White Wolf
Posté le 6 Octobre 2015 par White Wolf
Chapitre 4 :

L’anglais était mon point fort. Les langues, d’une manière générale, faisait ma fierté. Viens ensuite les sciences économiques et sociales, qui me permet d’analyser l’homme et sa société. Une matière que j’adore et dans laquelle j’excelle. L’histoire-Géographie par contre est l’un de mes points faibles : je ne retiens jamais les dates, confond les croquis entre eux…Les mathématiques représentent enfin ma bête noire : trop rigide, trop strict, trop incompréhensible. Une seule série de calcul gagnante sur une infinité possible d’erreur. La moindre petite faute fausse tout le reste. Au moins, avec des matières comme la philosophie ou la littérature, il n’y a pas une seul réponse, mais plusieurs. Parfois, il ne faut même pas répondre à la question, mais en soulever d’autres. Réfléchir, argumenter, jouer avec les mots, la pensée, la psychologie pour grappiller les points en dissertation.

Et maintenant que vous savez tout cela, vous allez comprendre pourquoi le jeudi est la pire journée de ma semaine : Deux heures de mathématiques d’affilés le matin, suivis de deux heures d’économie pour décompresser. Mais après la pause déjeuner, une heure d’espagnol, deux heures d’histoire géographie. Non seulement, c’était une journée longue, mais mal répartie, comportant quatre heures de torture, deux heures de plaisir et une heure d’indifférence et d’ennui (à savoir, l’espagnol).

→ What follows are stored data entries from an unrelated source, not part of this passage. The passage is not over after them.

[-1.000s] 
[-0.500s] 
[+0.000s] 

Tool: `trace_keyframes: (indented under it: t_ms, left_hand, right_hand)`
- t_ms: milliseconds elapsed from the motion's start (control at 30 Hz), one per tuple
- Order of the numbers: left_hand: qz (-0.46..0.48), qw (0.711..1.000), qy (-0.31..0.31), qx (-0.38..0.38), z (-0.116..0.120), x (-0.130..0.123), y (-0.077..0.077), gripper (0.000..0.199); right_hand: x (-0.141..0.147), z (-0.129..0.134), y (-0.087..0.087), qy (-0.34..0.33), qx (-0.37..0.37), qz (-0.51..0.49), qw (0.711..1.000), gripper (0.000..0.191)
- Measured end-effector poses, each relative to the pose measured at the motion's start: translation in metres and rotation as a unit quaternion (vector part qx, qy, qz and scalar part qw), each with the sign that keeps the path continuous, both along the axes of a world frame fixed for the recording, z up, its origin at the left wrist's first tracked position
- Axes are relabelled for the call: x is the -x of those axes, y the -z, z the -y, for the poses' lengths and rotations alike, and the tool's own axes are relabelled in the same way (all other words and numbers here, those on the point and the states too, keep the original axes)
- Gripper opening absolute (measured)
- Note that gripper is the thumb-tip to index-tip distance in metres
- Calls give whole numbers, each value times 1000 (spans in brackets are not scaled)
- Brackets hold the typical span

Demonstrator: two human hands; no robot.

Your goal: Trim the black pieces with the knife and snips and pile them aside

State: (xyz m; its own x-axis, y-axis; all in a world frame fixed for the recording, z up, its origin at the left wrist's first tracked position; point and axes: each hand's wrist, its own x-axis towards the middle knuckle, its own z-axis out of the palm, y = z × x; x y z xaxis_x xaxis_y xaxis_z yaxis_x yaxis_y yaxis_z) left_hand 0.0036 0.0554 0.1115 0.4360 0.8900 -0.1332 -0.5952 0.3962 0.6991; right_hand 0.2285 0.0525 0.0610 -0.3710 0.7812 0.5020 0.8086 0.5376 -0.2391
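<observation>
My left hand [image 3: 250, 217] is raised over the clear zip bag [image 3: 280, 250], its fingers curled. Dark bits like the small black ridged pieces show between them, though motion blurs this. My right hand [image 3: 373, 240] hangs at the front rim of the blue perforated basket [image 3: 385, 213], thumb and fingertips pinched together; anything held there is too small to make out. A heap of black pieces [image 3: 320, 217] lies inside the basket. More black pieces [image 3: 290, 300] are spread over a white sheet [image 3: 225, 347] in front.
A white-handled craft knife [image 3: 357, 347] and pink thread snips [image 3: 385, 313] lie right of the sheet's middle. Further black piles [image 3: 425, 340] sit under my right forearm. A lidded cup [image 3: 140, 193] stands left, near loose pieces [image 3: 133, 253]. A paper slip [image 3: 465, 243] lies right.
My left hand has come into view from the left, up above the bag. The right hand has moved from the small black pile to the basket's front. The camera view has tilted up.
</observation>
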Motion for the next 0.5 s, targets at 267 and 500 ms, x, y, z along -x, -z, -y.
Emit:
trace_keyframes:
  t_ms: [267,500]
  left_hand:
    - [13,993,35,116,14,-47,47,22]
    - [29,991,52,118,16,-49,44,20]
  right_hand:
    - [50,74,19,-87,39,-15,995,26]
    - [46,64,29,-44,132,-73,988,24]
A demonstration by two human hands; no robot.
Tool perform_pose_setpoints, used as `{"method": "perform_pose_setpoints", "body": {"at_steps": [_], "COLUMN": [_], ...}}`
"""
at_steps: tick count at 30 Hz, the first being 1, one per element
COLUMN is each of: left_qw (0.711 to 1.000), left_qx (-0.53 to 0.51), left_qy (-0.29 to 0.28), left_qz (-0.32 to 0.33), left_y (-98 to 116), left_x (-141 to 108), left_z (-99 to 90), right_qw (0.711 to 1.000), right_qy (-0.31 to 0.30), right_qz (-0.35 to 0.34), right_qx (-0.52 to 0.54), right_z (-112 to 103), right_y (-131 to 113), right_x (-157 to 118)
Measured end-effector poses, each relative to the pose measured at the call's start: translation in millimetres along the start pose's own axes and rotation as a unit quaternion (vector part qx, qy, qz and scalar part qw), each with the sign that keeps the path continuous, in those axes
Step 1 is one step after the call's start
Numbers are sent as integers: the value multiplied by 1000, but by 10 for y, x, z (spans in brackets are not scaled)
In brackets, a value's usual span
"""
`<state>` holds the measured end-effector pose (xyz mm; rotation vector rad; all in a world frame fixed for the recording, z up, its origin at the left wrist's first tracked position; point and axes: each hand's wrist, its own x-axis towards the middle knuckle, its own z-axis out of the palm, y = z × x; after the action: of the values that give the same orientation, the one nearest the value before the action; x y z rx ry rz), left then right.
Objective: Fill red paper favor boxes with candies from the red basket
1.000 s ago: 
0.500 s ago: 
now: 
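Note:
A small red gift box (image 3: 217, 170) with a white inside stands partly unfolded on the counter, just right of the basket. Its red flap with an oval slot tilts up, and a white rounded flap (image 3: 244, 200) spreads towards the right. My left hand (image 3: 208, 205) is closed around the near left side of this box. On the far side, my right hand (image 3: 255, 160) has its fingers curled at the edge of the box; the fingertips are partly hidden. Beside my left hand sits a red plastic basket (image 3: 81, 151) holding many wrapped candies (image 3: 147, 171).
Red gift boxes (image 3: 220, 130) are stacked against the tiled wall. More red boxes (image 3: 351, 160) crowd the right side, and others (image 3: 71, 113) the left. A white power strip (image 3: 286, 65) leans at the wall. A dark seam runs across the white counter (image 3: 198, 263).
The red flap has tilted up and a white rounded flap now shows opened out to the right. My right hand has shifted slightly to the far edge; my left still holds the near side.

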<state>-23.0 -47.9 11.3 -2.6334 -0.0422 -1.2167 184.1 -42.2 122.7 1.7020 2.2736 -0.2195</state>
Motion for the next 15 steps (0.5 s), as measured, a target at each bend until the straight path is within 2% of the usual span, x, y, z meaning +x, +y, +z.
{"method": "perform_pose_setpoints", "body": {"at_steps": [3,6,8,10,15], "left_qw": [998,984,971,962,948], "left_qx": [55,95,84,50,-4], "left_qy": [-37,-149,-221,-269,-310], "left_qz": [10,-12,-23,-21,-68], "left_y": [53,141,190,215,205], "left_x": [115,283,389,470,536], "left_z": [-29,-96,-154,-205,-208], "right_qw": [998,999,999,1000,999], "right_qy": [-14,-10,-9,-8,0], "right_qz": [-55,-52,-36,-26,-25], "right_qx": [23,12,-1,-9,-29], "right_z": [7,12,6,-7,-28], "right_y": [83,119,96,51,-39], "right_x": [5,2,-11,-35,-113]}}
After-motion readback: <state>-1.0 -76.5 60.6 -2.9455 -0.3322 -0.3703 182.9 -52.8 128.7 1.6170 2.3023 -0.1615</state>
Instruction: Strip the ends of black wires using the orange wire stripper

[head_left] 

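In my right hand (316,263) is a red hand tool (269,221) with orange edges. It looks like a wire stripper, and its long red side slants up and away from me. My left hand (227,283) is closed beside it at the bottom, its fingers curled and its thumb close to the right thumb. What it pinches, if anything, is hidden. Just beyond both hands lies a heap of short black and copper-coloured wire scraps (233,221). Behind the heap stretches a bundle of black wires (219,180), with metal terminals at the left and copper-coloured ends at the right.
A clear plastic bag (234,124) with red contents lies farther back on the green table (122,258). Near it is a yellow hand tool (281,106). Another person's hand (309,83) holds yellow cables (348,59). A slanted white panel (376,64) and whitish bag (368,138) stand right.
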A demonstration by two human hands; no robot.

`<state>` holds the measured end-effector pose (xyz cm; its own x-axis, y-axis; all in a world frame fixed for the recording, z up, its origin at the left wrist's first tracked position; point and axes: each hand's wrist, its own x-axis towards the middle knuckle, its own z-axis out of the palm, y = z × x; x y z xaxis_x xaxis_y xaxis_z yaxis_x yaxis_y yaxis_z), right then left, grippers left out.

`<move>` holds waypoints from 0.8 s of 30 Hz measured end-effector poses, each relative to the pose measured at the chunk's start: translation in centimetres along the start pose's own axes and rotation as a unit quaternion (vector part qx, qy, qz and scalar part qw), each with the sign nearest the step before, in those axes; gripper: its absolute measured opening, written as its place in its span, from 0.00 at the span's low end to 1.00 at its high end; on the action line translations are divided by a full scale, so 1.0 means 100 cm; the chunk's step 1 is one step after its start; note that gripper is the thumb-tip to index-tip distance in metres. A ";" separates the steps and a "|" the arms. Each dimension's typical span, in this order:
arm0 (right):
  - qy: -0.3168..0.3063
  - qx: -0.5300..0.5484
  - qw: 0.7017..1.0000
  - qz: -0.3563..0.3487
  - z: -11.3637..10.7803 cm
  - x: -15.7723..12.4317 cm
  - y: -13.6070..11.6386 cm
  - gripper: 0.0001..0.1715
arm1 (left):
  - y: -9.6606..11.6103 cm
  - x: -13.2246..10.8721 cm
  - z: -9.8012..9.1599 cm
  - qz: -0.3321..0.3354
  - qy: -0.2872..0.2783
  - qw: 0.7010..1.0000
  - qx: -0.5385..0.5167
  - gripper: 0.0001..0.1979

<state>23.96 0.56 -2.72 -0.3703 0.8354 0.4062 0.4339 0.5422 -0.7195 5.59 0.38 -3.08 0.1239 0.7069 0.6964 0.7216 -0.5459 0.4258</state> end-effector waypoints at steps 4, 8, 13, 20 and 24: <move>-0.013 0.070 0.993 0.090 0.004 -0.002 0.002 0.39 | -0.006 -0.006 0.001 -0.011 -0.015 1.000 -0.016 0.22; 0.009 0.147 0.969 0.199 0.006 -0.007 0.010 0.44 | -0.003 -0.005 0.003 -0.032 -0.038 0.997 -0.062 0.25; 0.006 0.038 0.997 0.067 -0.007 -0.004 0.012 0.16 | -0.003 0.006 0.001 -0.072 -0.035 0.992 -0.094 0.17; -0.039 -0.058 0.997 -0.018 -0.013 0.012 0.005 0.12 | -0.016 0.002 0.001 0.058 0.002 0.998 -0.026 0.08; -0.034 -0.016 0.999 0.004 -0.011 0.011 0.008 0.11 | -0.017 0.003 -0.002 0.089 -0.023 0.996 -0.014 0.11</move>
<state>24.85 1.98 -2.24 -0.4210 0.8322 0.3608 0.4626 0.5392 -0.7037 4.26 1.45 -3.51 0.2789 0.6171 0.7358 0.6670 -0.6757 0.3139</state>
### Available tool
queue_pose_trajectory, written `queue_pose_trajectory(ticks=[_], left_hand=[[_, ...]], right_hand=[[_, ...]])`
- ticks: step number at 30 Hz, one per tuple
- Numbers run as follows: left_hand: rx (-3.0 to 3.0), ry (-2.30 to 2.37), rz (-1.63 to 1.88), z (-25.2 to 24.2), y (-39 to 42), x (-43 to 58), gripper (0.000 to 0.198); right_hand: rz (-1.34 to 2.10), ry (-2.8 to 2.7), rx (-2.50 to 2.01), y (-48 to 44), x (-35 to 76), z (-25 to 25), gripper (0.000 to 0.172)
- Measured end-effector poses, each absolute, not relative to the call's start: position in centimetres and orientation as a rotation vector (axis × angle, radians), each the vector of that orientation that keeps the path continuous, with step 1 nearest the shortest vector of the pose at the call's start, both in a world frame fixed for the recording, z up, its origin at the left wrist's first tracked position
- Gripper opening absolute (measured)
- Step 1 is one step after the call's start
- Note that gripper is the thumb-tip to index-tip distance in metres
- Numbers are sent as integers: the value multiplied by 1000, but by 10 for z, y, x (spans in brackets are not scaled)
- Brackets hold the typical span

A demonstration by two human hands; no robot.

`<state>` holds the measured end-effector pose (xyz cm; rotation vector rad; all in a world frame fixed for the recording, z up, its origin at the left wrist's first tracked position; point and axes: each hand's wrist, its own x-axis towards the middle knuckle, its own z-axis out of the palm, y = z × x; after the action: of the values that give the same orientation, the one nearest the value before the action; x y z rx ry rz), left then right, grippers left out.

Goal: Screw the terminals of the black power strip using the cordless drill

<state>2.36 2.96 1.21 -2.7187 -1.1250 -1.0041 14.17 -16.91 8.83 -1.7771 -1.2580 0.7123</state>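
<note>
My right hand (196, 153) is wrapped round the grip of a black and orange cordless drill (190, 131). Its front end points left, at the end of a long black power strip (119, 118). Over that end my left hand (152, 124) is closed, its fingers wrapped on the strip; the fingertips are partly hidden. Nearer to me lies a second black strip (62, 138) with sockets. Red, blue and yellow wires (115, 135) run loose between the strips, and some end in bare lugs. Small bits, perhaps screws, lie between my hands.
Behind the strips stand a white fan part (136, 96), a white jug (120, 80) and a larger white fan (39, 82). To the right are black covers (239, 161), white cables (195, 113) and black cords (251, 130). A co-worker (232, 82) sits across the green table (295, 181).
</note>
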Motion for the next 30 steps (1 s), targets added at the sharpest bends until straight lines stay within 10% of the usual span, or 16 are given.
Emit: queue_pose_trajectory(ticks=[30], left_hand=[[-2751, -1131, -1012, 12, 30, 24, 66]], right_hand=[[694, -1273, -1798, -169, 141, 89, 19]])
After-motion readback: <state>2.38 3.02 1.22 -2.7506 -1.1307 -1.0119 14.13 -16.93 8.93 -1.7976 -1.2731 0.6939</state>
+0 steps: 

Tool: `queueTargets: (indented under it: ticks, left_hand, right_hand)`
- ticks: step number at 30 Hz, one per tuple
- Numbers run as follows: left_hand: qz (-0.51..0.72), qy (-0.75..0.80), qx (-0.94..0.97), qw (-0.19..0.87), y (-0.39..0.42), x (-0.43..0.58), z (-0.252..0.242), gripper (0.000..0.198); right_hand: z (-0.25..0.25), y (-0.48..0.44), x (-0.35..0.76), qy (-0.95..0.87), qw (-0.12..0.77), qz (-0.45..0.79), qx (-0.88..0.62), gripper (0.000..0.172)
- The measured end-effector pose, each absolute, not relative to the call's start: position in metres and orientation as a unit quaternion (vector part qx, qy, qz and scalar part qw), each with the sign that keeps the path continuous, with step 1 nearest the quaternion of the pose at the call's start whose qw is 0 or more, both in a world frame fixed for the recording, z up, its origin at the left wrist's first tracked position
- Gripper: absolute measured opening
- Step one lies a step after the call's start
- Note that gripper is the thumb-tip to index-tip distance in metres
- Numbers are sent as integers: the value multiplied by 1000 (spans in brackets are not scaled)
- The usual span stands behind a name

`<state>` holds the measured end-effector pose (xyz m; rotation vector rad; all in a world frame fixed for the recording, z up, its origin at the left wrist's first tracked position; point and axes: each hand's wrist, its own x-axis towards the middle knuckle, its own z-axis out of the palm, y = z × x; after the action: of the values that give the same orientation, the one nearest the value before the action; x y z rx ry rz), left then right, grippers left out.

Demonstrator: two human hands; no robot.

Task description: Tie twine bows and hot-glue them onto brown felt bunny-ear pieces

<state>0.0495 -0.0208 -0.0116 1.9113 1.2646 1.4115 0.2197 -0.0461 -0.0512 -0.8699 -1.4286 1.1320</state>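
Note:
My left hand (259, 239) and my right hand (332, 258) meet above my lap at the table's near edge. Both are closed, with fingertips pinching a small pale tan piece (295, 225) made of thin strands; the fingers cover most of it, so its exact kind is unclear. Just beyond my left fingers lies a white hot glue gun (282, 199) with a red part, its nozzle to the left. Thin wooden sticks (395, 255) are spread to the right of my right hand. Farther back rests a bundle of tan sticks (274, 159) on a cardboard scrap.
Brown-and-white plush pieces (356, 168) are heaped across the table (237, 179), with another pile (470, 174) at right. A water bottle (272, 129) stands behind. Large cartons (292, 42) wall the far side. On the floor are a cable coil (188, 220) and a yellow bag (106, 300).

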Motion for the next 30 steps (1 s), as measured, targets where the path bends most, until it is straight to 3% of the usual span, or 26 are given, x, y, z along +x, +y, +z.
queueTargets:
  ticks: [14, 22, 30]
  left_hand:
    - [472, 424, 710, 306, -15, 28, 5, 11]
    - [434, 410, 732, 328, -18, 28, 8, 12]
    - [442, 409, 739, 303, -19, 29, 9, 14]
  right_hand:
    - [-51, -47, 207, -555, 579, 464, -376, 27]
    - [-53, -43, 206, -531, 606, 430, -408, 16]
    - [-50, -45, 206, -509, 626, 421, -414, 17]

Cela faisait déjà deux semaine que je suis rentré en terminale ES et j’en avais déjà marre. Les jours étaient long, je devais travailler pas mal de temps après être rentré et la météo était en ce moment particulièrement pourris. Quand je pense qu’il n’y a pas si longtemps, je me plaignais de la cha-leur…Maintenant, il faisait un temps de chient. Le vent était fort et froid…

Au moment où on sortait du lycée, il commençait à pleuvoir des cordes et un quart de l’école se pressait pour se réfugier sous le petit toit de l’arrêt de bus, devant la sortie de la cour. Histoire d’attendre sans trop m’ennuyer, je sortais toujours mes écouteurs pour passer un peu de musique. Aussi idiot que ça pouvait paraitre, je m’écoutais presque constamment du rolling stones lorsque je devais rentrer chez moi. Le bus surgissait de cette pluie battante et nous ouvrait les portières pour nous accueillir en son sein. Chacun prenait sa place et, faisant partie des derniers à entrer, je m’avançais vers les dernières places libres au fond. Molly ne rentrait pas en bus le jeudi et le vendredi, pour des raisons qu’elle gardait privées. Du coup, je me retrouvais seul avec mes écouteurs.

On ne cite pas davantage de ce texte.